= Mariane Paviasen =

Greenlandic politician (born 1964/1965)

Mariane Paviasen (born ) is a Greenlandic politician. She was elected to the Inatsisartut, the parliament of Greenland, during the 2021 general election. She is a member of the Inuit Ataqatigiit party and a vocal opponent to uranium mining.

== Early life and career ==
Mariane Paviasen was born in either 1964 or 1965.

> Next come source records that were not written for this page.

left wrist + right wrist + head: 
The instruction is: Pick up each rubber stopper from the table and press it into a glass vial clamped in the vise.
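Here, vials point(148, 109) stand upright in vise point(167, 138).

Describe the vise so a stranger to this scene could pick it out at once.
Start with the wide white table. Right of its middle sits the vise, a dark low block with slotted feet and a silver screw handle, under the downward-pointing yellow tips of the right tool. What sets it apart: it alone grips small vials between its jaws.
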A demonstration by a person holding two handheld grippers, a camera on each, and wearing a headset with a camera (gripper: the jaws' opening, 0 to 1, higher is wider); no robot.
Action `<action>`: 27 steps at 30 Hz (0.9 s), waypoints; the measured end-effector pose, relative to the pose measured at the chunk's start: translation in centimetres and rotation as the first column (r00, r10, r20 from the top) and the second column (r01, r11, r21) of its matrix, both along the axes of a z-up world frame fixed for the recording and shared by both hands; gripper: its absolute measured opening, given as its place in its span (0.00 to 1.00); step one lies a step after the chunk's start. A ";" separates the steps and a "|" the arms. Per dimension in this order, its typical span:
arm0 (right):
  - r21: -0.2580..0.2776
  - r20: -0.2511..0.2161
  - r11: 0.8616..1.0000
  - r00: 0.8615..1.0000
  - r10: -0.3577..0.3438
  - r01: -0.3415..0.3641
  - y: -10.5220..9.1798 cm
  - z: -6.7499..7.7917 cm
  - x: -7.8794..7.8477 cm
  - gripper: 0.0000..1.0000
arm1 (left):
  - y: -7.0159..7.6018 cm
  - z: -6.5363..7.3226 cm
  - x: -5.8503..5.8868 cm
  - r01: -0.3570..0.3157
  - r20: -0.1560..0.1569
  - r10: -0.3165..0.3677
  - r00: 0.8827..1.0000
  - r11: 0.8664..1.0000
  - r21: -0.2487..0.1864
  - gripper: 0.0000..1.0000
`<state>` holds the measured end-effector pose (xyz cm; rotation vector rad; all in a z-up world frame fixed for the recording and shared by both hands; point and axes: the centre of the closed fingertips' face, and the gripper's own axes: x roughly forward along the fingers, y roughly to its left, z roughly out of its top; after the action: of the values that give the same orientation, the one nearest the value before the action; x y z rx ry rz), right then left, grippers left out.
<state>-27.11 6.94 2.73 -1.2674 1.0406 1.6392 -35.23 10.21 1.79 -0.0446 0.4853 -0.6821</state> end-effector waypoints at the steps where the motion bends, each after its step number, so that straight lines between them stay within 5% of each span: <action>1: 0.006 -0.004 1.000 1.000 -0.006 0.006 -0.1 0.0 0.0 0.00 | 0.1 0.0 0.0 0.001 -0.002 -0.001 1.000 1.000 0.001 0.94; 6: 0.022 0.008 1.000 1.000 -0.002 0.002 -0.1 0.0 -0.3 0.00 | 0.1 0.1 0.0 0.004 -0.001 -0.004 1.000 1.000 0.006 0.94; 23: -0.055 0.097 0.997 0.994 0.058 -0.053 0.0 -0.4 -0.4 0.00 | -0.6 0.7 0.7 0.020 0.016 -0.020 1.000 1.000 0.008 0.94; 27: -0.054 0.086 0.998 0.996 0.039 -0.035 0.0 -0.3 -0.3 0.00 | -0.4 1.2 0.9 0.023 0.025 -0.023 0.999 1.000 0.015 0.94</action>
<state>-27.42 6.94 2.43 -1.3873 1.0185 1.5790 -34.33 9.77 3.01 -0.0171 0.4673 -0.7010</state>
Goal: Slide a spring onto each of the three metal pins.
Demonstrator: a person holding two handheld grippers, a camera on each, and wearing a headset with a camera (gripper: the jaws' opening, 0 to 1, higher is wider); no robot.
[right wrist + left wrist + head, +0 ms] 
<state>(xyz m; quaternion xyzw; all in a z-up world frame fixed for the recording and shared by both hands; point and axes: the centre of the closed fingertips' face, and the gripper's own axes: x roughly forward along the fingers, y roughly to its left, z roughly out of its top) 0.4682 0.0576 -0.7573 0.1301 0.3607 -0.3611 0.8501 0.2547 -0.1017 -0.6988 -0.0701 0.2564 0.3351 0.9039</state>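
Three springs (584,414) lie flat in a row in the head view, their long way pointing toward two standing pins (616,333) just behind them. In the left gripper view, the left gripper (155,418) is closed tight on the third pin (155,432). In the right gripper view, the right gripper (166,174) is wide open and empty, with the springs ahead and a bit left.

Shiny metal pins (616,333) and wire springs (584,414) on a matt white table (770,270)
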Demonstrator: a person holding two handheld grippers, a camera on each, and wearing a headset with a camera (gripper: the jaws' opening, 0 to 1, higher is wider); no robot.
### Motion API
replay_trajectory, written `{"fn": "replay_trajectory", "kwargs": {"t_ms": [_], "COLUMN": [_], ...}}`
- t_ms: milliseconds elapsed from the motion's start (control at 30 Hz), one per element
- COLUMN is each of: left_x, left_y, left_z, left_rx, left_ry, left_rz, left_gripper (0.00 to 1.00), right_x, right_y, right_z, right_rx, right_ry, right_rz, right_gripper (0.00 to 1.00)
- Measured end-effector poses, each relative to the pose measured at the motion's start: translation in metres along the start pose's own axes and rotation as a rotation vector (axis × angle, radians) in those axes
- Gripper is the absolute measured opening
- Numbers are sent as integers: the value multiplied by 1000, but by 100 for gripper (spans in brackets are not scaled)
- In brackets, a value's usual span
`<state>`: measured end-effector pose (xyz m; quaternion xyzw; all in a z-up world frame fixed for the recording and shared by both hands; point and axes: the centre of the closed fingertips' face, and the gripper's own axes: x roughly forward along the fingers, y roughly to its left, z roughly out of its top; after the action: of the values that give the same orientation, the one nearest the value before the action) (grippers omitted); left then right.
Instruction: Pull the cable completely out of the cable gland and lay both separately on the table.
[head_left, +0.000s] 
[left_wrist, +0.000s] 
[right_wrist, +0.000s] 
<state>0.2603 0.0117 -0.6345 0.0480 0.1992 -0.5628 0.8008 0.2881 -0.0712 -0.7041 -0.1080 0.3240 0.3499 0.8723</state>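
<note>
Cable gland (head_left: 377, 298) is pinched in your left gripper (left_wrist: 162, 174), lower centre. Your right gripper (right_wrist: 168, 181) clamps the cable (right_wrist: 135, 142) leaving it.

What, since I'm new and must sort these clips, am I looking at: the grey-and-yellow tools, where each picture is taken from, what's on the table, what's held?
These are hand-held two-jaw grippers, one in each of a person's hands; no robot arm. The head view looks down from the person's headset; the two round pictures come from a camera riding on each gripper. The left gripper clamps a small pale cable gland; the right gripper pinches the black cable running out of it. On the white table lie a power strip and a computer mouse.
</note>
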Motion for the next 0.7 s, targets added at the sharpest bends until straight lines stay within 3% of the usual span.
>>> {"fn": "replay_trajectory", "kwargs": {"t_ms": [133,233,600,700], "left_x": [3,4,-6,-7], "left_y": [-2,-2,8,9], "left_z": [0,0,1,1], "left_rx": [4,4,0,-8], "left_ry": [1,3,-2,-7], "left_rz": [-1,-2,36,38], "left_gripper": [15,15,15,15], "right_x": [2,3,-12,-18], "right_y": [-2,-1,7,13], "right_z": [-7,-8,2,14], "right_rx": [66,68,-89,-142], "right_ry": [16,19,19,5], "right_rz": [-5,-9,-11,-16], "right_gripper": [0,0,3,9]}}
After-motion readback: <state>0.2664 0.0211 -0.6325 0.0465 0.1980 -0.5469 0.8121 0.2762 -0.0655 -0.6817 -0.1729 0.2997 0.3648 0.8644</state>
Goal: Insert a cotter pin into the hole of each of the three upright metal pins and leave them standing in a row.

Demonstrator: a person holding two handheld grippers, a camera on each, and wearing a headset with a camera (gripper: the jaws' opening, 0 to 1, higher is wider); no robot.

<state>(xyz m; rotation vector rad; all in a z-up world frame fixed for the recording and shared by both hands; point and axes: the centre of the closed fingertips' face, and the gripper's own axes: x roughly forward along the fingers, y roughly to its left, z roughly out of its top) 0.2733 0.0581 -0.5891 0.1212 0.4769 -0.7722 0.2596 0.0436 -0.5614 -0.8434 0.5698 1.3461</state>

She is a staunch critic of uranium mining. She was concerned about plans to operate an open-pit mine in Narsaq, which would have exposed residents to uranium. In 2013, she formed the Urani? Naamik (Greenlandic for "Uranium? No") movement in response. She publicly raised her concerns about uranium mining with Erik Jensen, the minister for mineral resources, in a 2019 town hall meeting. Prior to her election in the Greenlandic parliament, she worked for a helicopter company at Narsaq.

== Political career ==
Paviasen was elected to the Inatsisartut for the Inuit Ataqatigiit party in April 2021. She and Urani? Naamik challenged the lobbying efforts of mining groups, and the Greenlandic public favored her party as a result. The agricultural industry was one of the most impassioned supporters of her group, since they believed their meat products would no longer be purchased due to concerns over radioactivity. She said Greenland risks "being left with a country that cannot be used for anything" unless action is taken to preserve the natural environment.

She became the minister for housing and infrastructure in November 2021. As minister, she said that in response to new airport in Qaqortoq that may have an impact on one in Narsarsuaq, a working group should investigate.